=== Work to be completed ===
Scan the data for "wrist" and copy the lines it appears in.

Information provided Block Start

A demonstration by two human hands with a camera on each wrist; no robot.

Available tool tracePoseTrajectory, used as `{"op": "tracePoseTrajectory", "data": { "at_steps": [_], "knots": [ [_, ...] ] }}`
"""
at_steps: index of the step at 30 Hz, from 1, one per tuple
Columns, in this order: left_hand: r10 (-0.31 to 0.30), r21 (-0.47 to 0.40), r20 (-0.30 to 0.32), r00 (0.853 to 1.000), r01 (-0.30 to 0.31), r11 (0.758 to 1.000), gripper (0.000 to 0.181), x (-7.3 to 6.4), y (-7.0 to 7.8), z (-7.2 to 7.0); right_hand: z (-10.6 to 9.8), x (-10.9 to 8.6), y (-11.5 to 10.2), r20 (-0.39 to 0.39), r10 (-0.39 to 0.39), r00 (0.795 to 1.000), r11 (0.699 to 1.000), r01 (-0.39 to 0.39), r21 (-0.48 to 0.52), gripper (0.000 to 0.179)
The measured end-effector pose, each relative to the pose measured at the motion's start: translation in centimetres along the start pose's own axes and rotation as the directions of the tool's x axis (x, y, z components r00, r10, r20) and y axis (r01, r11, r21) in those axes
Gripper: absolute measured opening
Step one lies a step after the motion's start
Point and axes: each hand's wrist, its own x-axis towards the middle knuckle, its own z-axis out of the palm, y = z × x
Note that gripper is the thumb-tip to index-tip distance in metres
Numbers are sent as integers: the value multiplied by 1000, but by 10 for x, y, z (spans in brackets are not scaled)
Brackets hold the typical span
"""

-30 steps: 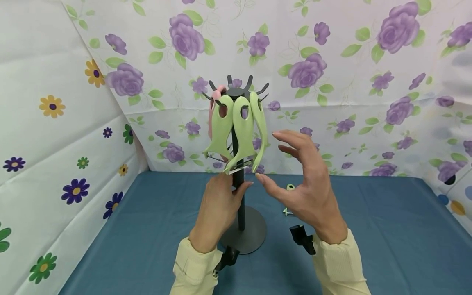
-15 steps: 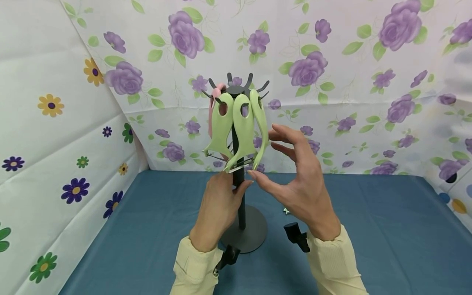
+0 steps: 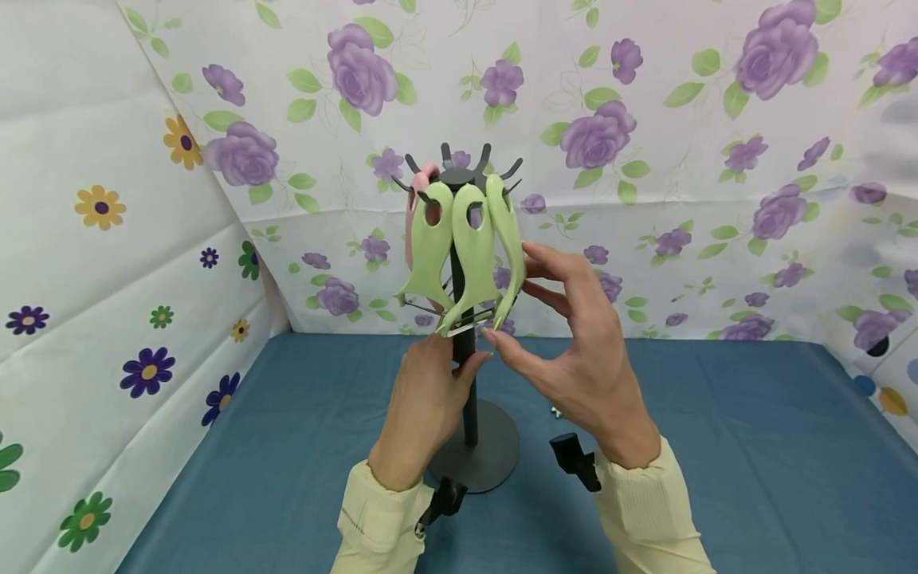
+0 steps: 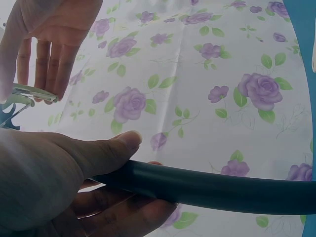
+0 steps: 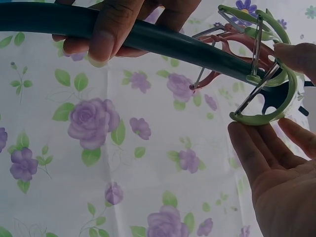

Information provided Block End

=== Task output ===
A demonstration by two human hands with a camera on each wrist; no robot.
Point and axes: each hand's wrist, its own x-axis towards the middle knuckle, its own z-axis out of the palm, y = z × x

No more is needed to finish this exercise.